Once the agents are installed and the data have been collected, you will receive recommendations to improve the security posture of your resources. If you don’t need a particular recommendation, you can either right click on it or click “…” and select Dismiss. You can view a list of dismissed recommendations by clicking the Filter button.

Implementing a NSG recommendation

Implementing an NSG recommendation

Recommendations come in three severities: high, which require attention; medium, which indicates less critical suggestions; and low, which aren’t normally shown.

Network Security ^

As mentioned above, Security Center isn’t just about the security of your VMs and SQL databases; it also looks at your network configuration. For instance, if you have a web-based application that would benefit from protection, the web application firewall rule will recommend implementing a third-party partner solution. It’ll then give you the basic steps to implement and configure a virtual appliance. Security Center will also collect logs from such third-party solutions for an integrated analysis of VM, antimalware, and appliance security event logs.

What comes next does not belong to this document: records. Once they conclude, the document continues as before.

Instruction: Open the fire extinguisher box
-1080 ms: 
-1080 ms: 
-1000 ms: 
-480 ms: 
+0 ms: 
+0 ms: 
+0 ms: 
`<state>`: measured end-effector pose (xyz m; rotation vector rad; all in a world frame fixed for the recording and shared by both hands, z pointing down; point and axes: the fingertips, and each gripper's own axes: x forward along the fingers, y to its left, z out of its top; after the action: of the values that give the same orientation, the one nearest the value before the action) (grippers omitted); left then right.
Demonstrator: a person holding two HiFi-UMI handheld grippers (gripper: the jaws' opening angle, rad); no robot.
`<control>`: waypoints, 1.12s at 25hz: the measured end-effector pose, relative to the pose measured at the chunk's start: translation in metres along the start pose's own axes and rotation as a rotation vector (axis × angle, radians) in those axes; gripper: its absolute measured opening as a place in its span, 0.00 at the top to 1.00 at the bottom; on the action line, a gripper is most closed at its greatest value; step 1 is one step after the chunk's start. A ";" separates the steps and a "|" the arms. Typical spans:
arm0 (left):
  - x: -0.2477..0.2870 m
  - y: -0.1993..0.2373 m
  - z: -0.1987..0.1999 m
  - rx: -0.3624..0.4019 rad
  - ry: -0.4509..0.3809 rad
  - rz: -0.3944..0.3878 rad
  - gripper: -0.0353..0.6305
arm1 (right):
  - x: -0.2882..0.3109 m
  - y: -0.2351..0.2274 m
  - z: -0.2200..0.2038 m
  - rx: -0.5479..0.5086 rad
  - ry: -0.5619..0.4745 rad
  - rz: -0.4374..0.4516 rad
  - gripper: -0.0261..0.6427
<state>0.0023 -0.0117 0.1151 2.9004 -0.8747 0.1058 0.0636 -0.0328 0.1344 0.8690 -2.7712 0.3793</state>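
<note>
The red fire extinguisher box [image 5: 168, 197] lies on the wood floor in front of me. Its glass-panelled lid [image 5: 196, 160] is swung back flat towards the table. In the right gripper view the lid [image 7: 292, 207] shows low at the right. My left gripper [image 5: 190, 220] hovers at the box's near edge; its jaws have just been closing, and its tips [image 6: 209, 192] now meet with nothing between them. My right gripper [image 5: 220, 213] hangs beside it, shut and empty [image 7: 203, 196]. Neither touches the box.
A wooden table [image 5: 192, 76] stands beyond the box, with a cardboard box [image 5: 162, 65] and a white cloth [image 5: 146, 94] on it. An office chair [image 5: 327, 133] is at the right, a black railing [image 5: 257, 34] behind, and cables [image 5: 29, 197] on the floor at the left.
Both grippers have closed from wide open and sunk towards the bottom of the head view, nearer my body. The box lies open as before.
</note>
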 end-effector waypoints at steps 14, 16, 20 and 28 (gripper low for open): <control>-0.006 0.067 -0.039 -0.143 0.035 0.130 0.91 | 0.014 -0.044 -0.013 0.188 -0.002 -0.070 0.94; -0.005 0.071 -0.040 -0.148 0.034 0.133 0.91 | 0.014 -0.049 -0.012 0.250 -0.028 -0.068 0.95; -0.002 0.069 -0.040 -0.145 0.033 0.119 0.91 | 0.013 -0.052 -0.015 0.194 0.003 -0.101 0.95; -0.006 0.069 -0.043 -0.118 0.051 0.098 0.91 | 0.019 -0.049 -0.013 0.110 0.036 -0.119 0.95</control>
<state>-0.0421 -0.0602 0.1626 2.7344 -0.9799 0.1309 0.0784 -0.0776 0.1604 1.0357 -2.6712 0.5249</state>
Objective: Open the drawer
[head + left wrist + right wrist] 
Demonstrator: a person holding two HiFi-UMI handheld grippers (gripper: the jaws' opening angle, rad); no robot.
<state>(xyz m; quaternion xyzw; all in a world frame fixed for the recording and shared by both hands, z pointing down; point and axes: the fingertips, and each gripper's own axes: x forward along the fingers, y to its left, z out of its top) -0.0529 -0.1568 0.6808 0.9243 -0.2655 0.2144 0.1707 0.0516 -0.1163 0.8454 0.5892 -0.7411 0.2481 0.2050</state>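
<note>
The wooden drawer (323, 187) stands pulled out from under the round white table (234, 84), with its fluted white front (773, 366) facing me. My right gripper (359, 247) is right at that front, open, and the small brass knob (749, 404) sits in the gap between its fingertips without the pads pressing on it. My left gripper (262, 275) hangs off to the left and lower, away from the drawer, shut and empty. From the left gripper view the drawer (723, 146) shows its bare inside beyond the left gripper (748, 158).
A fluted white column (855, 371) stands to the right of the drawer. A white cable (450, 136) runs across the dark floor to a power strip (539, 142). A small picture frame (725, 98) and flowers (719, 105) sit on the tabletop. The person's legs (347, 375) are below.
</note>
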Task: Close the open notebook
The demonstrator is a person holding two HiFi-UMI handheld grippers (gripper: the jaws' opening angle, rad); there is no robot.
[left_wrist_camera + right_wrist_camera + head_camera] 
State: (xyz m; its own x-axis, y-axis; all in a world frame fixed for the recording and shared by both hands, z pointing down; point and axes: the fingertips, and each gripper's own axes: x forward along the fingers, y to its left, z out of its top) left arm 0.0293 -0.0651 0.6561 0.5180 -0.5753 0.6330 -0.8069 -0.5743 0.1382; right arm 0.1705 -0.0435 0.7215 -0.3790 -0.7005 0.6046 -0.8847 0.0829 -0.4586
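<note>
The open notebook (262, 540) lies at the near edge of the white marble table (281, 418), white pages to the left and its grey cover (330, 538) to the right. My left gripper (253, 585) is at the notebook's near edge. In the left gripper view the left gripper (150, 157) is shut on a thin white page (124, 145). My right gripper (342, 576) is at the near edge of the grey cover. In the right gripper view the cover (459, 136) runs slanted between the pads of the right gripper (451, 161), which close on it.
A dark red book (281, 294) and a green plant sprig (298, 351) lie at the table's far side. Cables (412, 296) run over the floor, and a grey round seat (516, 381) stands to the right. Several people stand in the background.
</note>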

The gathered log data are also analyzed with Microsoft global threat intelligence resources. For example, if your VM is communicating with a known “bad IP address,” this will be flagged.

Policies ^

Not all Azure resources need to have the same level of security scrutiny. If you have a dev test subscription, you can define a different set of policies and active rules than for your production subscription. At this time, policies are defined on a per subscription basis. I’d really like to see Microsoft extend this (using ARM) to allow different sets of policies for subsets of subscriptions.

Conclusion ^

Azure is starting to come together as a huge toolbox with different tools for various business applications. This is similar to the way in which Office 365 isn’t just plain vanilla hosted Exchange, but rather an integrated suite of powerful collaboration tools with additional services on top.

Security Center is a really interesting addition to Azure. Centralizing security event monitoring across resources is certainly valuable. Because it both looks at the security posture of each resource and gathers, analyzes, and correlates events, it has potential to be your single view of all Azure security data.

As more Azure resources are integrated, the value will increase, but there’s enough there to warrant implementation today, especially given that the price is $0 (apart from storage costs for the logs).